L’inspecteur aux revues, avec lequel nous vivions, avait un sac de farine qui était bien ce qui lui tenait le plus à cœur. Une nuit on vint le lui voler dans ses équipages, quoique deux cuirassiers qu’il avait avec lui fussent pour ainsi dire couchés dessus.

Plus heureux que beaucoup d’autres, nous mangions du riz; nous maudissions la nécessité où nous étions de consommer sans bouger de place ce qui aurait pu nous servir pendant une longue route. Mais quand cette ressource serait épuisée, qu’allions-nous devenir? Heureusement, les rigueurs de la saison n’ajoutaient pas encore à ce que nous souffrions: excepté les deux ou trois jours de froid dont j’ai parlé, il avait toujours fait beau; le soleil paraissait toute la journée; et la nuit, de grosses pièces de bois que nous faisions amener de loin avec nos chevaux, entretenaient un feu devant lequel, avec le moindre abri, nous ne ressentions pas le froid.

Il arrivait quelquefois, pendant ces longues courses, à plusieurs d’entre nous, de se trouver couchés à la renverse comme un de nos célèbres voyageurs, et contemplant par une belle nuit ces points lumineux, dont la voûte du ciel est semée, et qui éclairent l’infini. Que la terre se rapetissait quand l’esprit s’arrêtait aux réflexions que devait inspirer un pareil spectacle! Comment s’arrêter alors aux êtres éphémères qui la peuplent, à ces folles entreprises, calculées comme s’ils devaient durer autant que les soleils! Qu’on prenait en pitié leurs agitations! qu’on avait honte de se trouver parmi des fous qui allaient si gravement tourmenter les autres, et qui se donnaient tant de peine pour disparaître plus tôt de la scène du monde!.....

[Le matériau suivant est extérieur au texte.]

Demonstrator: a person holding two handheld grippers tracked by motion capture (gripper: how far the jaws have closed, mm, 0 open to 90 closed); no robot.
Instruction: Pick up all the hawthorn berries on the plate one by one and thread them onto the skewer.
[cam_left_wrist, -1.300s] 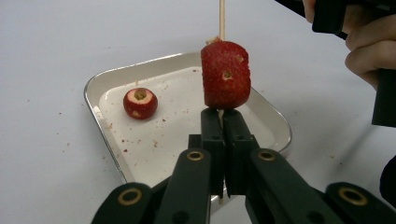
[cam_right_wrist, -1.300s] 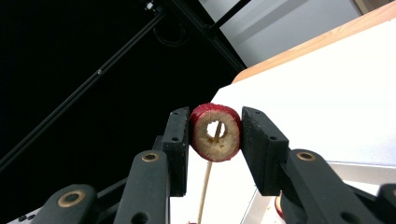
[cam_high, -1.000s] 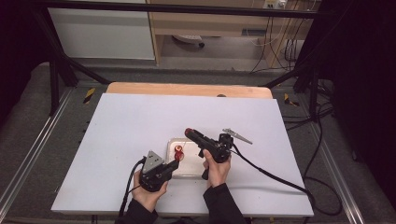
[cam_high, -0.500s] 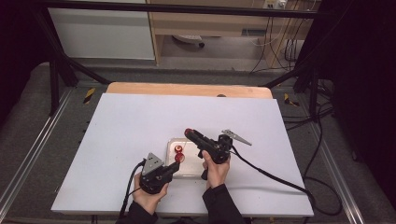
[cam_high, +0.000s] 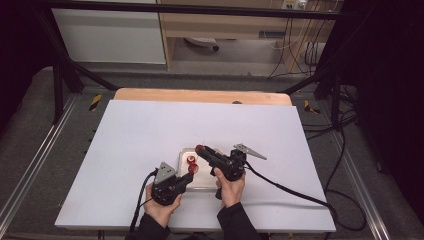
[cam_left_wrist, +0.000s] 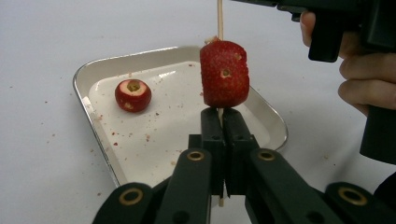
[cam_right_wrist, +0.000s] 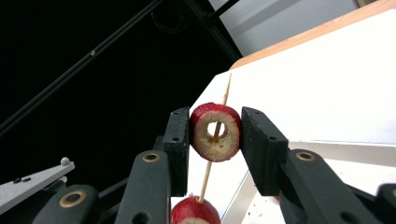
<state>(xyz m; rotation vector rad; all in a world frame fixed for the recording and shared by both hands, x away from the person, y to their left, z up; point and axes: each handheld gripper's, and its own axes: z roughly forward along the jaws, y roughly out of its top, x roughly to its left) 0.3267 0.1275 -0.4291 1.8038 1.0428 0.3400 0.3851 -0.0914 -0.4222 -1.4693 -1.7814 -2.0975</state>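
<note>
Standing over the white desk (cam_high: 150, 140), I see the person working close to the near edge, a hand-held gripper in each hand. The left hand-held gripper (cam_left_wrist: 219, 122) has its jaws pressed fully together on the lower end of a thin wooden skewer (cam_left_wrist: 219, 18), holding it upright. A red strawberry piece (cam_left_wrist: 224, 73) is threaded on the skewer and sits just above the tips of those jaws.

The right hand-held gripper (cam_right_wrist: 215, 135) comes in from the other side, its jaws partly closed and pressing on both sides of a second piece, a strawberry ring (cam_right_wrist: 215, 132) with a hollowed pale centre. In the right gripper view the skewer passes through the hole of this ring, its pointed tip standing clear above it, with the first piece further down the stick. From the high view the ring shows as a small red spot (cam_high: 200, 148) at the tip of the right hand-held gripper, over the tray's far edge.

Below them, a shallow metal tray (cam_left_wrist: 88, 79) lies on the desk, speckled with red crumbs. One more cored strawberry piece (cam_left_wrist: 133, 94) rests in the tray, well apart from the skewer. The person's right hand (cam_left_wrist: 369, 84) shows at the edge of the left gripper view.
</note>
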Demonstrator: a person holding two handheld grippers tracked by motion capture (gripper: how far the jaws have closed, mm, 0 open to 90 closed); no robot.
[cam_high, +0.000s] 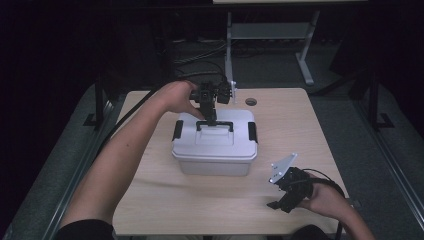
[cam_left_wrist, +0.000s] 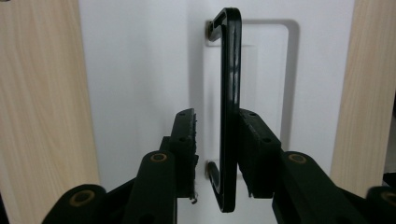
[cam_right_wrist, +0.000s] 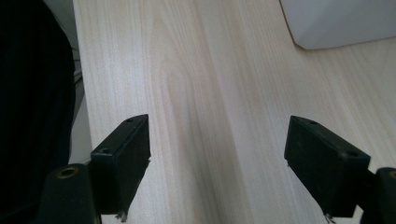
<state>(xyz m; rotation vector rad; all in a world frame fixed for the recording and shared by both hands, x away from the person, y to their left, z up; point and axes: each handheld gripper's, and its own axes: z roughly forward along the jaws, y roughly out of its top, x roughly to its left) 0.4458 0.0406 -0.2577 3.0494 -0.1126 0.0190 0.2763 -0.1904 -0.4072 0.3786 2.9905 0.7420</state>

Nous nous réveillions couverts de rosée, de gelée, en attendant la neige et de plus cruels frimas; en attendant le sommeil définitif...

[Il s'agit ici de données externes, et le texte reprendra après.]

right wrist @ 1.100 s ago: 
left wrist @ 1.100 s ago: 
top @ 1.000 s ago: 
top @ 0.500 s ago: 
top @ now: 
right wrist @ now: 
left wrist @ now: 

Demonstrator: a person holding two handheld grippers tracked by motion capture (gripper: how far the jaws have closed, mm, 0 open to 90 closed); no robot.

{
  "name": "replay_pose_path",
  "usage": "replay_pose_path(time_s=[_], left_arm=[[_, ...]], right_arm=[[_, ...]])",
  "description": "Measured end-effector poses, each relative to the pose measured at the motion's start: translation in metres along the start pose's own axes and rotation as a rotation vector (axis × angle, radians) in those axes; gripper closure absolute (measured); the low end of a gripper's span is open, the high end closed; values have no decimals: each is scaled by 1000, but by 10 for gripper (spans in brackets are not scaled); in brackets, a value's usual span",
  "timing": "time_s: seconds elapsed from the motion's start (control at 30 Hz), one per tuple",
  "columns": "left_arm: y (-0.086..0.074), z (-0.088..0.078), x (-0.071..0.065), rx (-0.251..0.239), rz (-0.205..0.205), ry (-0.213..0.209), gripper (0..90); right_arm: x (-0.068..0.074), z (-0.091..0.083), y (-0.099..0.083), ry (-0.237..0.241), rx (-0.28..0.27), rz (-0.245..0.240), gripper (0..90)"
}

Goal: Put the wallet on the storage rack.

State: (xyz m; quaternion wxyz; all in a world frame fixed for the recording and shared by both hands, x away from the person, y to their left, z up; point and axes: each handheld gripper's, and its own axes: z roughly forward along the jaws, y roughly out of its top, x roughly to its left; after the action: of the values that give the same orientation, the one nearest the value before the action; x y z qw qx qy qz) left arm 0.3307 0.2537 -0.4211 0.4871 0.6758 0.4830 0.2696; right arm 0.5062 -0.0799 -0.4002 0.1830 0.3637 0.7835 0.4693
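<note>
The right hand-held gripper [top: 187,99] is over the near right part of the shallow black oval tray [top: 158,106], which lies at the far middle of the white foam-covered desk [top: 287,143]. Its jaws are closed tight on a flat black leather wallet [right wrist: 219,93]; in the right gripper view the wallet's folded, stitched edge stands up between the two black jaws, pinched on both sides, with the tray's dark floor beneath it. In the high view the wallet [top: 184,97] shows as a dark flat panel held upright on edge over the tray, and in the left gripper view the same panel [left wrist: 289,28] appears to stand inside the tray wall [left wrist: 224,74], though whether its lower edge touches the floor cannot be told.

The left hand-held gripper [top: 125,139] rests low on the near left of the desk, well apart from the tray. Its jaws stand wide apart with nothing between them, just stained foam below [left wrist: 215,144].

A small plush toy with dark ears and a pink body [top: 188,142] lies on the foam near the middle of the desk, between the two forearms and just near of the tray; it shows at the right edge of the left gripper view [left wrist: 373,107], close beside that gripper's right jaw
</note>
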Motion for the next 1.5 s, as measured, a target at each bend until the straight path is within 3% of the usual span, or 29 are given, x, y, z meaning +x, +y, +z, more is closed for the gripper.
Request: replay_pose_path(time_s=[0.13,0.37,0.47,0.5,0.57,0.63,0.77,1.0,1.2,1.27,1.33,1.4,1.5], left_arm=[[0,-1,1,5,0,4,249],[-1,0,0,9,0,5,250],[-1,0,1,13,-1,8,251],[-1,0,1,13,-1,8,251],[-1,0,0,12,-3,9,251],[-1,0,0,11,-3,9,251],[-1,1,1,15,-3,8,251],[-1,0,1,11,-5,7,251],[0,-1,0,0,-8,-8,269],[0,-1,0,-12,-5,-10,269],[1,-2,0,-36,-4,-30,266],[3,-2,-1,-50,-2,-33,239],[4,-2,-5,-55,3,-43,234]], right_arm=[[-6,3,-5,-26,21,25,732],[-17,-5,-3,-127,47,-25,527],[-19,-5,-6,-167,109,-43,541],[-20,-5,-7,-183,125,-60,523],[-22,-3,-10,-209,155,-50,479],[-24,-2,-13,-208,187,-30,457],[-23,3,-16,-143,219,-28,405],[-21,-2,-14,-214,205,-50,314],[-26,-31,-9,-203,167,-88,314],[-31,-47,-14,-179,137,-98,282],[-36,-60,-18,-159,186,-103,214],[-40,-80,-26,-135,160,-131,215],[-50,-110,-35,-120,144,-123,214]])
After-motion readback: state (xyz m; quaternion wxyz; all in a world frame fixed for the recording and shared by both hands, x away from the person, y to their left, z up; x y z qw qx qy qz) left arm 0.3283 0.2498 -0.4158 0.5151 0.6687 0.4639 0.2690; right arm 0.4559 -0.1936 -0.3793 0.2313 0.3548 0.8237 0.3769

On parlait de Moscou: que disait-on à Moscou? pourquoi l’empereur nous laissait-il dans ce lieu? savait-il comment nous y étions?.... On rapportait que le maréchal Bessière lui ayant un jour fait observer que les Russes s’étaient refaits pendant ce repos, sa majesté avait gaîment dédaigné cet avis. Le général Domon fut envoyé vers lui, par le roi de Naples, pour quelque mission. L’empereur lui demanda comment allait la cavalerie légère. Le général voulut être sincère, et répondit qu’elle allait mal. L’empereur lui tourna le dos et ne le regarda plus. Quelqu’un encourut sa disgrâce pour avoir osé dire qu’on mangeait du cheval aux avant - postes. Le roi de Naples s’emportait chaque jour contre lui, de ce qu’il s’obstinait à nous laisser dans ce repos destructeur, malgré ses représentations.

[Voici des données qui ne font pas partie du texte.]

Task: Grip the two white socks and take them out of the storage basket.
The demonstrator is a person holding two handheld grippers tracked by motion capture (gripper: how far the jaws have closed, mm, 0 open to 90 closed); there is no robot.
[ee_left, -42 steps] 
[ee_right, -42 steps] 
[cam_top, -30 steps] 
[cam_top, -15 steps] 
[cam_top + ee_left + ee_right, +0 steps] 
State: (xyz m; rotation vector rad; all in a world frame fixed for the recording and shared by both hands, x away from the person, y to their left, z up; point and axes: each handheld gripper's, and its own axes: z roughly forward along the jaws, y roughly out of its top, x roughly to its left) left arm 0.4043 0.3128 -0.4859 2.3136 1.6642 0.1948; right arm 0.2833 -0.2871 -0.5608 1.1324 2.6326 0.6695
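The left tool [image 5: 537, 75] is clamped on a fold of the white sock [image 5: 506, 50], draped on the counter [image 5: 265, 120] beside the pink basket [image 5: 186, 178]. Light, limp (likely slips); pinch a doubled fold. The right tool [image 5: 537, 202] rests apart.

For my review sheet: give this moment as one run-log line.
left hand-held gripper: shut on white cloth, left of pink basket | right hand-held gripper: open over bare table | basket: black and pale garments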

Napoléon avait reçu la nouvelle que les Anglais étaient à Madrid; bien sûr qu’elle se répandrait, il l’annonça à la parade, en disant qu’il ferait lui-même la campagne prochaine. Un autre jour qu’il distribuait des croix d’honneur, un colonel témoigna quelque surprise sur le petit nombre de celles destinées à son régiment. «C’est bien assez, répondit-il, pour

«le résultat de la campagne.» Ce mot décelait qu’il n’était pas aussi satisfait qu’il voulait le paraître quelquefois. Il est vrai que s’il eût dit qu’il ne comptait plus d’armée russe, il n’eût pas été le seul de cette opinion; nous étions nous-mêmes dans la plus grande sécurité fondée sur l’habitude plutôt que sur la raison. Mais qu’allions nous devenir? voilà l’idée dont on ne pouvait se débarrasser. Est-il rien de plus affreux qu’une pareille situation lorsqu’on a le temps d’y réfléchir! Nous voyions que nous n’aurions pas la paix; nous sentions que rien ne pouvait forcer les Russes à la faire; nous allions être obligés de nous retirer sans traité. Et quelle perspective que celle de recommencer des marches d’une aussi pénible longueur avec une armée dont nous connaissions tous le mauvais état! Cette réflexion était si effrayante que nous ne pouvions nous y arrêter, surtout en voyant que l’hiver approchait: nous ne croyions presque plus dès lors à la possibilité d’une retraite.